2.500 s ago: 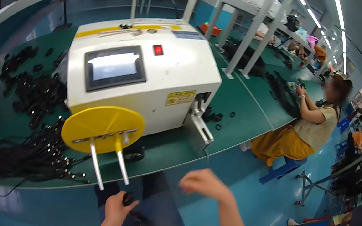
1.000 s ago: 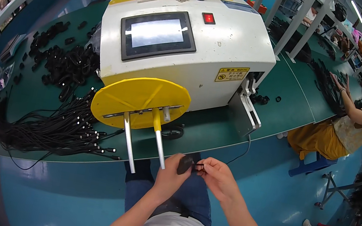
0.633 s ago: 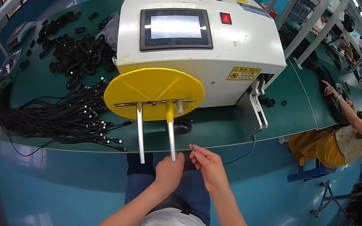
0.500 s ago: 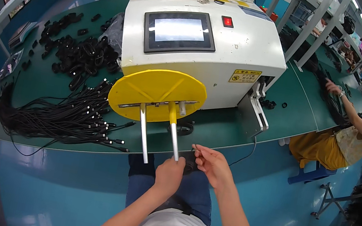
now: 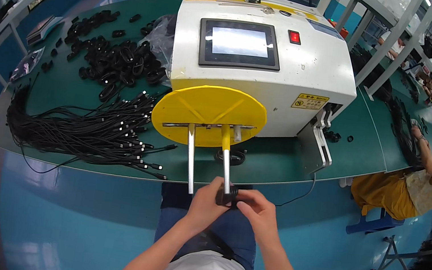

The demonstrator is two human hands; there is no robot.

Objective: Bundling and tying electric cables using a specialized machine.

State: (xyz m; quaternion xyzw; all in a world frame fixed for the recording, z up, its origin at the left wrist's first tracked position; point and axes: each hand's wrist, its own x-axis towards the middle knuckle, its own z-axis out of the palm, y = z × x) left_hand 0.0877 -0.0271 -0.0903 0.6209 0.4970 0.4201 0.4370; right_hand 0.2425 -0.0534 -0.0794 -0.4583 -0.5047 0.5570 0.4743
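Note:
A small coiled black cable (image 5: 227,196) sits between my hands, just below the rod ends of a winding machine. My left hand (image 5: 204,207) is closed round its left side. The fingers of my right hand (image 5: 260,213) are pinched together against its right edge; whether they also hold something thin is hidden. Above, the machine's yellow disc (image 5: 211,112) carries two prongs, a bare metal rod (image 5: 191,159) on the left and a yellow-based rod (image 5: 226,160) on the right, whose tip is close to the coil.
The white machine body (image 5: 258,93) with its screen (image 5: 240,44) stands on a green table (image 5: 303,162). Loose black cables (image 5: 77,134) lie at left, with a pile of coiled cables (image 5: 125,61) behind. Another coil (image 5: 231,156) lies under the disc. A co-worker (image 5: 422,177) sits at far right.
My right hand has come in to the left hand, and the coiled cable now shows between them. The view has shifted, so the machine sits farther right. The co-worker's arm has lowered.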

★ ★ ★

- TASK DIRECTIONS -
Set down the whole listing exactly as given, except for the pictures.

- REPLY -
2.500 s ago: 
1.000 s ago: 
0.633 s ago: 
0.500 s ago: 
now: 

The demonstrator is two human hands; there is no robot.

Objective: Bundling and tying electric cables using a specialized machine.

State: (xyz m; quaternion xyzw; all in a world frame fixed for the recording, z up, its origin at the left wrist's first tracked position; point and axes: each hand's wrist, its own x-axis towards the middle knuckle, its own z-axis out of the palm, y = z × x) left_hand 0.0877 -0.0271 -0.0903 0.6209 0.4970 0.4201 0.4370; right_hand 0.2425 -0.0534 -0.0794 -0.4583 -0.5047 0.5570 0.4743
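Note:
A small coiled black cable (image 5: 227,196) sits between my hands, just below the rod ends of a winding machine. My left hand (image 5: 204,207) is closed round its left side. The fingers of my right hand (image 5: 260,213) are pinched together against its right edge; whether they also hold something thin is hidden. Above, the machine's yellow disc (image 5: 211,112) carries two prongs, a bare metal rod (image 5: 191,159) on the left and a yellow-based rod (image 5: 226,160) on the right, whose tip is close to the coil.
The white machine body (image 5: 258,93) with its screen (image 5: 240,44) stands on a green table (image 5: 303,162). Loose black cables (image 5: 77,134) lie at left, with a pile of coiled cables (image 5: 125,61) behind. Another coil (image 5: 231,156) lies under the disc. A co-worker (image 5: 422,177) sits at far right.
My right hand has come in to the left hand, and the coiled cable now shows between them. The view has shifted, so the machine sits farther right. The co-worker's arm has lowered.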

There's nothing left to add to the output.